▸ Task description: For the data below, restate word for word only the lines from the line containing "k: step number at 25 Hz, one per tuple" through the line containing "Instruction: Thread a", both ends included.
[Data excerpt — start]
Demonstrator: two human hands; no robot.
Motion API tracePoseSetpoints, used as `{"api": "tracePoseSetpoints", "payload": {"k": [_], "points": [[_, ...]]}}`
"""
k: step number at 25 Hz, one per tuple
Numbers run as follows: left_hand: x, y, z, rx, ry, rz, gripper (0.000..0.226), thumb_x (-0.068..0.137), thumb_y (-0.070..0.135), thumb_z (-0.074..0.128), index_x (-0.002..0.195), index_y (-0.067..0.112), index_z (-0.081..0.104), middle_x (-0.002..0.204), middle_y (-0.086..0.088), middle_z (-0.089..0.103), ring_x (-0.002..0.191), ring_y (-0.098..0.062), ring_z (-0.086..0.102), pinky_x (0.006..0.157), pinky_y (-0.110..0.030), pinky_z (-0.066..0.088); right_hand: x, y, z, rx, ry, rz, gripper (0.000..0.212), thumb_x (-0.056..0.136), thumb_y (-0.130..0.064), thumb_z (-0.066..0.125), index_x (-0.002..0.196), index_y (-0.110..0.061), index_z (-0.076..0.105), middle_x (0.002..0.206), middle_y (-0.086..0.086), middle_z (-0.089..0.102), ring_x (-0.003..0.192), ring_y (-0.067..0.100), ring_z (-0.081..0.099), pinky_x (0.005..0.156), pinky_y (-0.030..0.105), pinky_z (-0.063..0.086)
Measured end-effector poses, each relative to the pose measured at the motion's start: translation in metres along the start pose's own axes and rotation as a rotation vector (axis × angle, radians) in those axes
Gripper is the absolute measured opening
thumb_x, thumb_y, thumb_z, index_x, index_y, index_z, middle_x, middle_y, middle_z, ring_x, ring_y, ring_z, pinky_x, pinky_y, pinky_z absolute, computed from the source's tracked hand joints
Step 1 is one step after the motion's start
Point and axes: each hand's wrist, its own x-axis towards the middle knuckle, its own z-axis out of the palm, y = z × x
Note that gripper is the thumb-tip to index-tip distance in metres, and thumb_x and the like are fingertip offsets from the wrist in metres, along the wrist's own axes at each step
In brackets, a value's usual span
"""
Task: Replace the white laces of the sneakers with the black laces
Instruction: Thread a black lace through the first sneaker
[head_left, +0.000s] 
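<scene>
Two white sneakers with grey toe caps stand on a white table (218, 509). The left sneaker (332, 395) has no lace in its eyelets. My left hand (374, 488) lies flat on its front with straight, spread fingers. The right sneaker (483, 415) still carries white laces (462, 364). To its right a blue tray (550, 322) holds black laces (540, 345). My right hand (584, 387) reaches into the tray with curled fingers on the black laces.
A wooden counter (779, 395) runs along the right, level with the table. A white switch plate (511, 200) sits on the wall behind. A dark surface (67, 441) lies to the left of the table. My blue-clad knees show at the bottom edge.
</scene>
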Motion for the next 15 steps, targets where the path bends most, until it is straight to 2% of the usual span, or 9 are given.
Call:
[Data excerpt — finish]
▸ The answer:
k: step number at 25 Hz, one per tuple
Numbers run as follows: left_hand: x, y, z, rx, ry, rz, gripper (0.000..0.226), thumb_x (-0.068..0.137), thumb_y (-0.070..0.135), thumb_z (-0.074..0.128), index_x (-0.002..0.195), index_y (-0.067..0.112), index_z (-0.081..0.104), middle_x (-0.002..0.204), middle_y (-0.086..0.088), middle_z (-0.089..0.103), ring_x (-0.002..0.191), ring_y (-0.098..0.062), ring_z (-0.086..0.102), pinky_x (0.006..0.157), pinky_y (-0.110..0.030), pinky_z (-0.066..0.088); right_hand: x, y, z, rx, ry, rz, gripper (0.000..0.212), thumb_x (-0.056..0.136), thumb_y (-0.130..0.064), thumb_z (-0.066..0.125), index_x (-0.002..0.196), index_y (-0.110..0.061), index_z (-0.076..0.105), middle_x (0.002..0.206), middle_y (-0.086..0.086), middle_z (-0.089..0.102), ring_x (-0.003..0.192), ring_y (-0.067..0.100), ring_z (-0.081..0.099), pinky_x (0.005..0.156), pinky_y (-0.030..0.105), pinky_z (-0.063..0.086)
Measured end-effector poses, each relative to the pose measured at the motion's start: translation in metres along the start pose's own axes and rotation as a rotation vector (axis × angle, radians) in those axes
Gripper is the absolute measured opening
thumb_x, thumb_y, thumb_z, index_x, index_y, index_z, middle_x, middle_y, middle_z, ring_x, ring_y, ring_z, pinky_x, pinky_y, pinky_z absolute, computed from the source's tracked hand joints
Step 1 is one step after the motion's start
Point and axes: each hand's wrist, its own x-axis towards the middle knuckle, its own z-axis out of the palm, y = z × x
Note that gripper is the thumb-tip to index-tip distance in metres, and thumb_x and the like are fingertip offsets from the wrist in metres, along the wrist's own axes at each step
In brackets, a value's usual span
"""
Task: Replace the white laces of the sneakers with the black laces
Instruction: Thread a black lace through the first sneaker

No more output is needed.